Certificates:Certificates are a tricky thing. A lot of them costs a lot of money but some places require them. to save yourself a lot of time, effort, and of course money, try to understand what position you want to start with, because each certificate will lead you to a specific position, for example if you want to become an incident responder, the certificates that will help you will be the Certified Incident Handler (GCIH) and Certified Computer Forensics Examiner (GCFE).
Networking:Most of today’s cyber threats are activated in the purpose of rather stealing or giving control and other information to the threat actors behind the, you can see it in infostealers, spyware and even ransomware. What all have in common is that eventually they final stage, or the outcome of these threats, is going over the network of course. Understanding networking better and know the fundamentals is crucial to EVERY position in cyber security, red, blue, purple, whatever. You got to know it better.
Community:You don’t have to be active, but being part of the community is also very important, you need to no what’s going on around you, what are the latest techniques, trends, who got arrested, who are the rookies, etc.I honestly believe that this will help you know what to expect in your work and eventually will make you stand out for everyone else. I’m not talking about being on Twitter and Telegram all the time, but reading blogs of other researchers and companies every know and then will give you a great boost.
Doubt your knowledge but never you journey:You have to take into consideration, especially in the first stages of your journey, that you don’t have all the answers, and you don’t know it all.Don’t worry, it’s totally fine! but when you aware of that, you are aware of everything you need to improve in yourself to become a better professional. You will never get better if you think you already have all the answers.
YouTube YouTube YouTube:YouTube! the holly grail. By far YouTube is the number one source of knowledge when you know what to look for and how to separate the ones who actually try to bring value and the influencers. Once you do that you can have so many great mentors and channels that can teach you a lot about cybersecurity of any kind.
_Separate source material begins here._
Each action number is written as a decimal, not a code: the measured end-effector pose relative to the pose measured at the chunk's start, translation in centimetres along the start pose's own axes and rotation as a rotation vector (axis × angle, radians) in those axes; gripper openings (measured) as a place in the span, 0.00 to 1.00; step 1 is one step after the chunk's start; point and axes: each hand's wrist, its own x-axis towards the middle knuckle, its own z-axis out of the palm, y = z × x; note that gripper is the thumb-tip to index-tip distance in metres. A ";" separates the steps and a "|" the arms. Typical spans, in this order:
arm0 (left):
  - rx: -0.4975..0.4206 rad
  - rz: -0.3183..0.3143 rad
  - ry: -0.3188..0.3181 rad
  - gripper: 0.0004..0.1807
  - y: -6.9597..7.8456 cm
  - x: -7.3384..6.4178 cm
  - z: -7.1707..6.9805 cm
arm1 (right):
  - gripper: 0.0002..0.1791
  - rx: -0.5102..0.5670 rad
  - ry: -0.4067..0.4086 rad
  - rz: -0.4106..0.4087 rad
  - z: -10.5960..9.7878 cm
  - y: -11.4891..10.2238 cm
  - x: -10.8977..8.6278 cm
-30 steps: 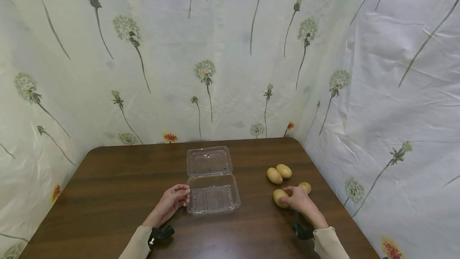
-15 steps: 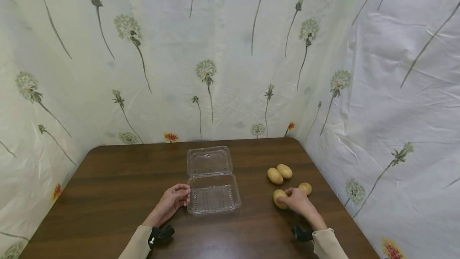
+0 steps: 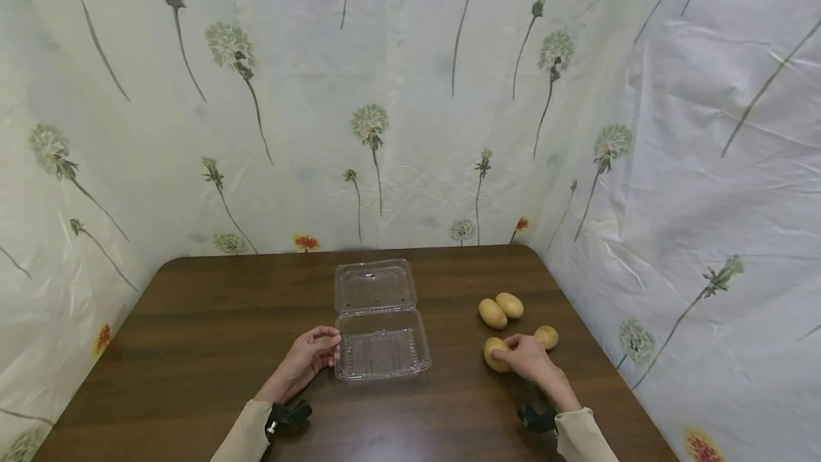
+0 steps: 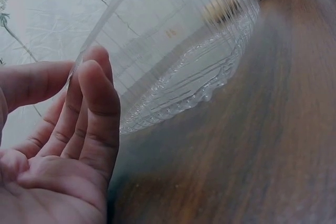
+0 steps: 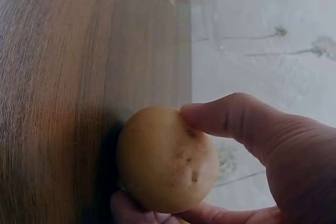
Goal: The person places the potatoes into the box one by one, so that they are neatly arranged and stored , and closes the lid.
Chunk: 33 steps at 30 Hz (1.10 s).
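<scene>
Wood-grain table (image 3: 224,319), dandelion-printed sheeting (image 3: 423,148) behind it.
I see the left hand (image 3: 306,361) pinching the clear container (image 3: 383,378) by its rim; toward the table's right, the right hand (image 3: 531,360) grips a potato (image 3: 494,355) near three others (image 3: 492,314).

Soft light is washing the pale, flower-printed sheet (image 3: 295,105); a whitish glare is sitting on the brown, wood-grained table (image 3: 398,426) nearest me. My wrist views are looking dimmer than the head view, their backgrounds blurring, and dark shadow is hugging the round, yellow potato (image 5: 163,161).
</scene>
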 end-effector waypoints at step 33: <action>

I wrote a blog about several YouTube channels you can follow, feel free read it.
Coding:Yeah, this one is inevitable, you got to know coding, and not just Python, i mean it will be a great start, but at some point things like C, and C++, even assembly at some point.
SysInternals:It depends which type of role you are at, but at some point i believe that you will have to know better what is sysinternals, basically how everything works. it can be tough at the beginning but these extra miles are the ones who differ you from a good professional to a great professional.

Conclusions

Like many other positions in the cyber security realm, the blue teamer’s road are also dark and full of terrors, and i know it seems overwhelming, especially if you are a beginner, but consistency is the name of the game here, start small, improve constantly bit by bit and after only one year you will be amazed at what you have accomplished.

I truly believe that cybersecurity is one of the most interesting and fun fields out there. It takes some effort, like all great things.

I hope i helped you understand better what is Blue Team and their positions. Have fun and good luck!